Am 8. März ist Internationaler Frauentag. Weltweit gehen Menschen auf die Straße und kämpfen für Gleichberechtigung - und erinnern an diese Pionierinnen der Frauenbewegung. Jedes Jahr findet am 8. März der Internationale Frauentag statt. Weltweit demonstrieren Menschen für die Gleichberechtigung aller Geschlechter, setzen sich gegen Diskriminierung und für Inklusion und mehr Rechte für Frauen ein. Und gedenken dabei jenen Frauen, die die Geschichte maßgeblich geprägt haben. Der Internationale Frauentag wird oft auch feministischer Kampftag genannt. Der Begriff schließe, wie die Universität der Künste Berlin erklärt, trans, agender oder non-binäre Personen mit ein. Laut Bundeszentrale für politische Bildung (bpb) sind Frauen weltweit noch immer stärker von Armut, Bildungsbenachteiligung oder sexualisierter Gewalt betroffen. Gewalt gehöre für viele Frauen weltweit zum Alltag. In vielen Ländern würden die reproduktiven Rechte von Frauen nicht hinreichend beachtet.In Deutschland gebe es ebenfalls keine Gleichstellung, auch wenn diese rechtlich festgehalten ist. Nach Angaben des Familienministeriums erlebt jede dritte Frau mindestens einmal im Leben körperliche oder sexualisierte Gewalt. Zudem seien Schwangerschaftsabbrüche nach wie vor rechtswidrig, wenn auch straffrei. Ein Fortschritt sei der gesunkene Gender Pay Gap - und dennoch verdienen Frauen weiterhin rund 16 Prozent weniger pro Stunde als Männer (Stand 2024). In Deutschland wurde der Frauentag das erste Mal im Jahr 1911 ausgerufen. Acht Jahre später durften Frauen in Deutschland das erste Mal wählen.
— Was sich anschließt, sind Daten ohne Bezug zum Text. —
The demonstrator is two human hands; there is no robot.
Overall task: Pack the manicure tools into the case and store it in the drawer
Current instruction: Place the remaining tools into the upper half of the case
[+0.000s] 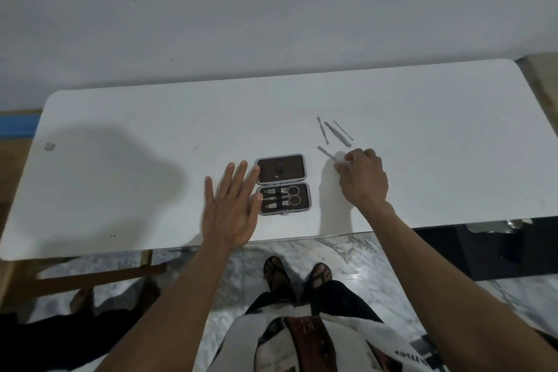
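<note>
We've got the case (283, 184) lying open mid table (120, 136) w/ L hand (232, 205) flat, fingers spread at its left edge, R hand (363, 178) pinching a file (326, 153) just right of it, 3 more tools (334, 131) beyond.

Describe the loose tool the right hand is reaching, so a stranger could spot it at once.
On the white table, look right of the open manicure case to the scattered thin metal tools. Three lie grouped farther back; the flat-tipped metal stick lies alone, nearer, its end at the right hand fingertips.
</note>
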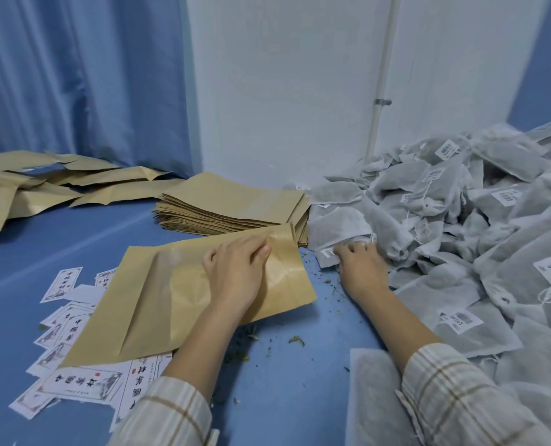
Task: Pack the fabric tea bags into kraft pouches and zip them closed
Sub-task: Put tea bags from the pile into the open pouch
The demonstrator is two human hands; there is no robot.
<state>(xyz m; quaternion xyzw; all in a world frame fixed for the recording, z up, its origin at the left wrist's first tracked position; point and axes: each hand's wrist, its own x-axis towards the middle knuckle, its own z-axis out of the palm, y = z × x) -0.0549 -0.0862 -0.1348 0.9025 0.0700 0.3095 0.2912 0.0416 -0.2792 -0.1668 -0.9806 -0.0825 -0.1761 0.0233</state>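
A tan kraft pouch (184, 291) lies flat, creased, its mouth end toward the heap of grey-white fabric tea bags (454, 226) just right of it. Behind the pouch sits a neat stack of flat pouches (232, 204); far left of it, filled pouches (42, 185) lie scattered.

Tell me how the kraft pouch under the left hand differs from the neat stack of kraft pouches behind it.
The tan kraft paper pouch under the left hand lies alone and slanted; the squared stack of flat tan kraft pouches holds many. The single pouch is creased and bulges slightly, with its mouth end toward the tea bags; the stacked ones lie flat and smooth. The left hand rests on the single pouch; nothing touches the stack. Both share colour and material.
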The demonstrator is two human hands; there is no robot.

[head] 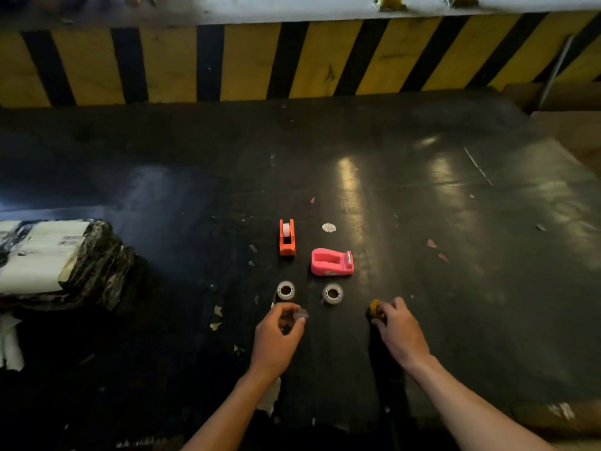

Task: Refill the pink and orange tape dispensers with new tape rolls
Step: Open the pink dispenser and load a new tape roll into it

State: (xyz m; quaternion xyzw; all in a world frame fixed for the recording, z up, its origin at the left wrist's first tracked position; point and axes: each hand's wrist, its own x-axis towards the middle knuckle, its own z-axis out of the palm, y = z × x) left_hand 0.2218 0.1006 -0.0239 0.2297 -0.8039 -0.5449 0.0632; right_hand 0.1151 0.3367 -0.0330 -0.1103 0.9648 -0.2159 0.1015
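Note:
On the dark table stands the orange tape dispenser (287,237) with a white roll in its cradle. To its right lies the pink tape dispenser (331,262), its cradle showing no roll. Two clear tape rolls (286,290) (332,293) lie flat just in front of them. My left hand (279,333) is below the left roll, its fingers closed on a small grey piece (300,314). My right hand (398,330) rests on the table to the right, fingers curled around a small yellowish round object (375,308).
A wrapped bundle with white labels (55,255) sits at the left edge of the table (455,222). A yellow-and-black striped barrier (292,60) runs along the far side. Small scraps and a white round sticker (328,227) dot the surface. Cardboard (572,138) lies at the right.

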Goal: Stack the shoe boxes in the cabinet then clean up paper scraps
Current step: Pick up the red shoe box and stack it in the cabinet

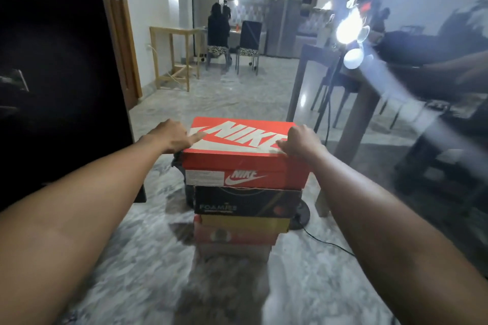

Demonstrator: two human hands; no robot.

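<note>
1. Your left hand (173, 137) rests on the left edge of the lid of the red shoe box (241, 150); the thumb lies flat along the lid, pointing toward the white logo, while the other fingers drop over the far side of the box and you cannot tell how tightly they curl
2. Your right hand (301, 143) sits on the right edge of the same lid; its fingers (284, 145) are bent down onto the top near the front corner, pressing on the box rather than wrapped round it
3. The red shoe box is the top of a stack, level and square to you, with a white label and a white logo on its near end
4. Just under it lies a black shoe box (247, 200) with pale lettering on its near end; its left part sticks out slightly beyond the red one
5. Below that sits a yellow and red shoe box (241, 231), touching the black one above; anything lower is blurred and you cannot tell what it is
6. The stack stands over a grey marbled floor (126, 258)
7. A dark desk (369, 87) with a shiny top stands to your right, near the stack, and a black cable (330, 244) runs along the floor beside its leg
8. A dark door (52, 74) fills the left side; far back, a person (217, 26) sits on a chair at another desk
</note>
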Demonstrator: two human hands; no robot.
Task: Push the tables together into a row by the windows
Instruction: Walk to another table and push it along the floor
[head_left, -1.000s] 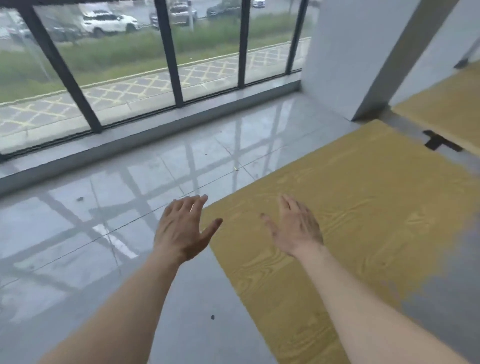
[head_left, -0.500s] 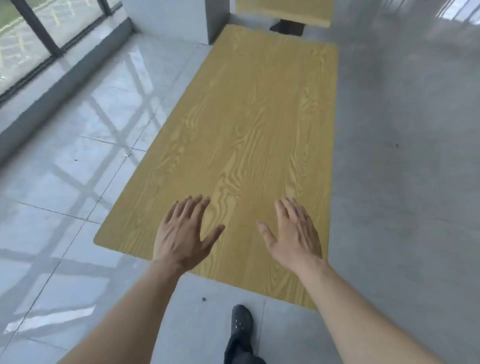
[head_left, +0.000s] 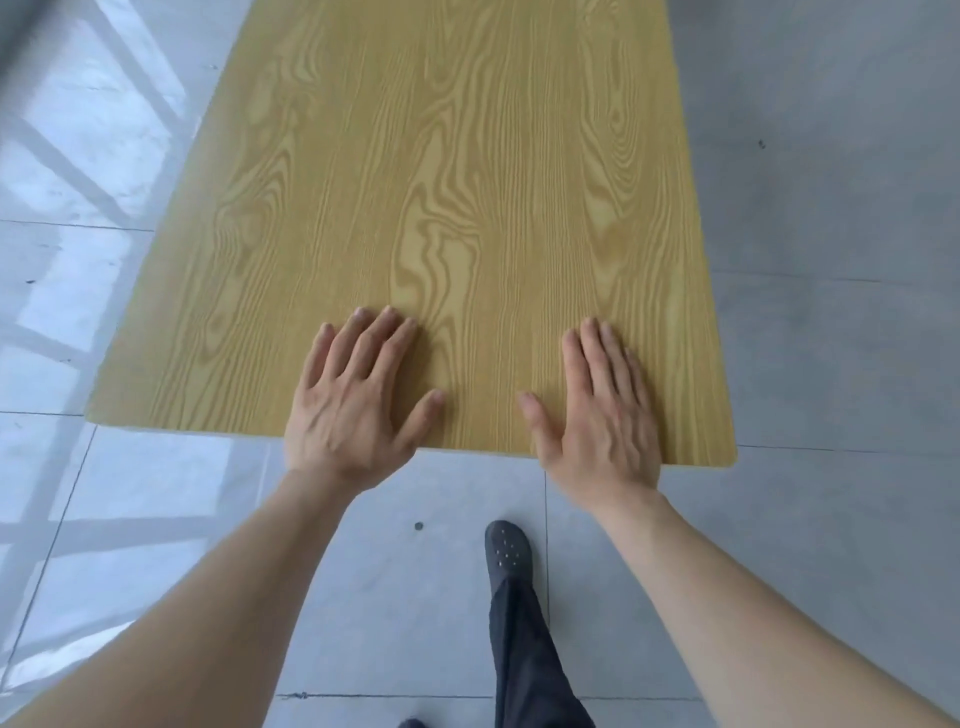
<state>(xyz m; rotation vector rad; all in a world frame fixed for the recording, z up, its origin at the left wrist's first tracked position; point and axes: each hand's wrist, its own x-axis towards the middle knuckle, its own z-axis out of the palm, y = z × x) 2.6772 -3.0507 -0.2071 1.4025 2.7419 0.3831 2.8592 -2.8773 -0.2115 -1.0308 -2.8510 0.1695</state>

Seitdem hat sich einiges getan - doch das Kapitel der Gleichberechtigung ist noch lange nicht abgeschlossen. Einige Frauenrechtlerinnen haben die Geschichte grundlegend verändert. Eine Auswahl wichtiger Frauen - stellvertretend für viele, die sich für ihre Rechte eingesetzt haben: Sie prägte die deutsche Frauenbewegung maßgeblich: Louise Otto-Peters forderte schon früh in Artikeln und Gedichten die Inklusion von Frauen. Sie klärte über die Lage der Arbeiterinnen auf und gab von 1849 bis 1853 eine "Frauen-Zeitung" heraus, so die Bundeszentrale für politische Bildung (bpb). Als Reaktion darauf verbot das Königreich Sachsen 1850 die Herausgabe von Zeitungen durch Frauen. Im Jahr 1865 organisierte Otto-Peters die erste deutsche Frauenkonferenz, so die bpb. Dort wurde der Allgemeine Deutsche Frauenverein (ADF) gegründet - ein Vorbild für weitere Frauenvereine und der Beginn der organisierten Frauenbewegung.